Asia's traditional communities and lifestyles disappear amid region's rapid development

  • Article by: DENIS D. GRAY , Associated Press
  • Updated: August 27, 2014 - 5:08 AM

BANGKOK — Century-old shop houses, twisting alleyways and temples scented with incense still pulsate with the pursuit of old trades and time-honored rituals of families who have lived in Bangkok's Chinatown for generations. But probably not for much longer.

Jackhammers and cranes are closing in on one of the last historic quarters of Thailand's capital as developers and city authorities pursue plans to build subways and high-rises — with little thought to preserving heritage.

The story is common amid the rapid economic development across much of Asia that has raised living standards for millions. But the relentless drive to build, modernize and emulate the West — combined with a mindset that equates the old with backwardness — has already consigned many traditional communities to rubble, and with them a way of life.

"There is more than just the architecture to preserve in the community. If these old buildings are demolished, the people will go. So will the lifestyle and culture. And that is irreplaceable," says Tiamsoon Sirisrisak, a researcher on culture at Bangkok's Mahidol University.

Authorities often say clearing old city quarters is justified because the structures are often decrepit and unsanitary. But while those who move may be pleased with more modern housing, running water, proper toilets and cleaner surroundings, they also often regret the loss of their old neighborhoods.

Rapid urbanization, weak legislation, corruption and even some religious beliefs have contributed to the trend. Most Asian cities have ignored recommendations to leave their traditional cores intact and bring modern development to outer areas, as many European cities have done.

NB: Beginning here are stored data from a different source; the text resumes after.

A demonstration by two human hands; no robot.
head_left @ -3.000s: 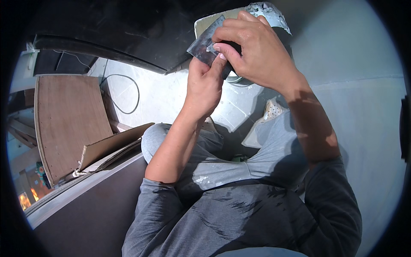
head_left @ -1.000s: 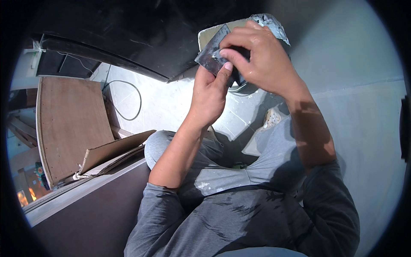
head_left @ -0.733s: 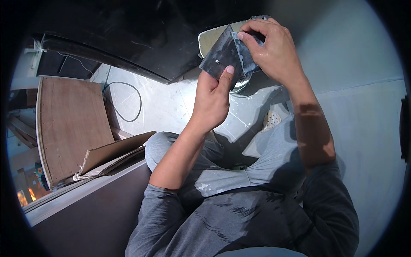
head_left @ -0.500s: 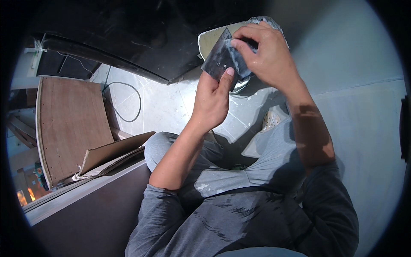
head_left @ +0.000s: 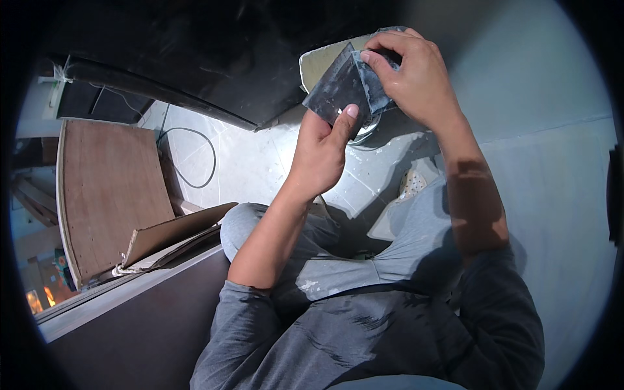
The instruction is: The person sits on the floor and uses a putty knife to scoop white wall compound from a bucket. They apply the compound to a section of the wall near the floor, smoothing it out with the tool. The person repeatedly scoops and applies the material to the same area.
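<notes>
My left hand [head_left: 323, 146] is closed on a dark, flat scraper blade [head_left: 333, 84], thumb on its face beside a small white fleck. Up and to the right, my right hand [head_left: 416, 75] pinches a second grey scraper blade [head_left: 372, 83], smeared with pale paste. Its edge meets or overlaps the right side of the first blade; whether they touch I cannot tell. My right fingers hide the far end of the second blade. Below the blades shows part of a round, pale bucket [head_left: 369, 135], and behind them a cream-coloured container [head_left: 313, 65] is partly covered.
A black panel [head_left: 195, 52] runs along the far side, and a pale grey wall [head_left: 552, 182] rises on the right. At left stand a wooden board [head_left: 110, 195] and cardboard [head_left: 175, 234]. A dark cable [head_left: 213, 153] loops over the spotted tile floor [head_left: 244, 159].
My right hand has shifted slightly right, drawing its blade rightward across the left-hand one. More of the left blade's dark face now shows. My left hand has hardly moved.
</notes>
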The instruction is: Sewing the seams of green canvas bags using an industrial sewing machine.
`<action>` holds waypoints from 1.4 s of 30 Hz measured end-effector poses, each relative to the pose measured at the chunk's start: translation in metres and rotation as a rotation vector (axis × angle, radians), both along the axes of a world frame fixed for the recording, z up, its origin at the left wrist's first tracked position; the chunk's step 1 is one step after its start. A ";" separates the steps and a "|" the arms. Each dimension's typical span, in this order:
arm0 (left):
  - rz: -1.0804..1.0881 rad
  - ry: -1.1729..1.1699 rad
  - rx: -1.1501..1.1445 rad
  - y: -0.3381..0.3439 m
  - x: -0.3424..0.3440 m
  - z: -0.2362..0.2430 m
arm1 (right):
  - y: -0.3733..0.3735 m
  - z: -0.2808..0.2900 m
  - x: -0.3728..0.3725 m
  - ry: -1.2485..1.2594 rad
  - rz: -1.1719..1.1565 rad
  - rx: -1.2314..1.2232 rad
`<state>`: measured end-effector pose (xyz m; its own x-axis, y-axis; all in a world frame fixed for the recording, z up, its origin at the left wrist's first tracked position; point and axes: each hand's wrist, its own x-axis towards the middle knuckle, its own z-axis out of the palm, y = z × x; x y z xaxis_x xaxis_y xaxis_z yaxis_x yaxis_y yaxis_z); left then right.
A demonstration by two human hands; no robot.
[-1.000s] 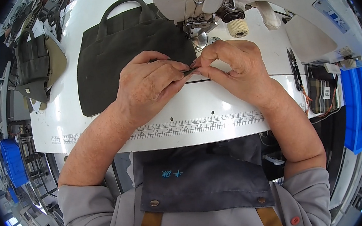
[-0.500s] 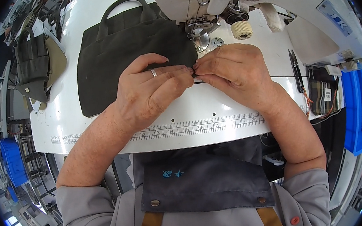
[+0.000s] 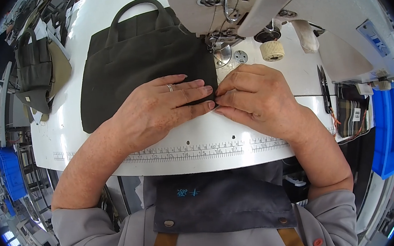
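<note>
A dark olive fabric handbag (image 3: 143, 57) with a looped handle lies flat on the white table, its right edge beside the presser foot (image 3: 220, 40) of a sewing machine (image 3: 285, 3). My left hand (image 3: 164, 102), wearing a ring, rests flat across the bag's lower right part with its fingers stretched toward the edge. At that same edge, near the lower right corner, my right hand (image 3: 258, 95) pinches the fabric between thumb and fingers. The fingertips of both hands almost meet there. The pinched bit of cloth is mostly hidden.
A printed ruler strip (image 3: 200, 152) runs along the table's front edge. Black thread snips (image 3: 324, 89) lie at the right, near a folded striped cloth (image 3: 351, 108). Another dark bag (image 3: 35, 67) sits at the left. A blue bin (image 3: 390, 137) stands beyond the right side.
My left hand has flattened onto the bag, its fingers no longer bunched at the edge. My right hand keeps its pinch there. The whole view has shifted slightly.
</note>
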<state>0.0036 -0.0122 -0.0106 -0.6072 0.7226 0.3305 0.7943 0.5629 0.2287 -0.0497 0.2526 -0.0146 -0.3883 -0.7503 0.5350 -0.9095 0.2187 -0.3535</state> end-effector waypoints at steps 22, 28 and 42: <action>0.080 0.133 0.032 -0.009 -0.069 -0.010 | -0.002 0.000 -0.007 0.001 -0.418 0.259; 0.196 0.084 0.016 -0.006 -0.071 -0.008 | -0.002 -0.001 -0.007 0.006 -0.411 0.223; 0.234 0.070 -0.119 0.002 -0.045 -0.005 | 0.000 -0.003 -0.009 0.035 -0.398 0.188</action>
<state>-0.0417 -0.0100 -0.0157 -0.7410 0.6015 0.2985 0.6509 0.7527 0.0987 -0.0584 0.2523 -0.0178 -0.6509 -0.6312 0.4219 -0.7521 0.6121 -0.2445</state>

—Old Phnom Penh survived war and the Khmer Rouge terror, but more than 40 percent of some 300 French colonial buildings that gave the Cambodian capital its unique character have been destroyed over the past two decades. In 2004, Prime Minister Hun Sen tore up a zoning law that had kept the city low and green, giving the go-ahead to erect high-rises anywhere in the capital. One of his ministers said tall buildings would attract tourists.

—In neighboring Vietnam, demolition of Rue Catinat, a street in the historic heart of Ho Chi Minh City, is proceeding block by block, driven as elsewhere by skyrocketing land prices. A Vietnamese-French urban research agency found that at least 207 heritage buildings have been destroyed or defaced in the last decade. The city's last colonial-era department store is to be replaced by a 40-story complex this year.

—Only slivers of an earlier Hong Kong remain, hemmed in by a dense cityscape. In a model that China itself has followed, Hong Kong's transformation was propelled by the former British government selling off land to developers who rooted out both the traditional Chinese quarters and the legacies of Imperial Britain.

Experts generally agree that China, which boasts the longest continuous architectural lineage in history, ranks first when it comes to wholesale eradication of material heritage. Raging against the feudal past, the Red Guards destroyed thousands of historic sites during the Cultural Revolution of the 1960s and '70s. In the economic boom that followed, the destruction continued if not intensified.

The flattening of historic cores of cities across China, from Kunming in the south to Kashgar in the far west, is Asia's greatest "cultural atrocity," said James Stent, an American involved in heritage preservation in China and Thailand.

The bulldozing of old Kashgar, a fabled way station along the Silk Road and one of the world's finest examples of a traditional Islamic city, began in 2009 and is all but complete. City authorities said the clearance was necessary because earthquakes could topple the old houses.

A 2011 survey revealed that 44,000 — or a fifth — of some 225,000 important cultural sites in China have fallen victim to construction. And a broader definition of cultural heritage that includes ordinary communities is new for many Asians.

"In China, they will preserve a temple but raze everything around it," Stent says. "You don't want little islands of culture, you need to protect larger areas and the whole fabric within them but make them vibrant so people can make a living there."

In Beijing, modern structures and roads have replaced some 60 percent of the city's inner core, with its narrow alleyways and traditional courtyard residences, says Matthew Hu, a leading Chinese conservationist who heads The Prince's Charity Foundation China.

"Modernity is really defined by modern Western culture, so when people consider modernity they want to get rid of things from the past," says Hu.

Although the scale and speed of this destruction appears greater than in Western countries, in many respects Asians are "simply mirroring similar dynamics from the West," that took place long ago, says Erica Avrami, director of research and education at the New York-based World Monuments Fund.

In New York, elegant homes and public buildings in midtown Manhattan were razed in the early 20th century. And in Europe, where many historic buildings were destroyed by bombs during World War II, researchers found that even more of them were leveled by bulldozers in the three decades that followed.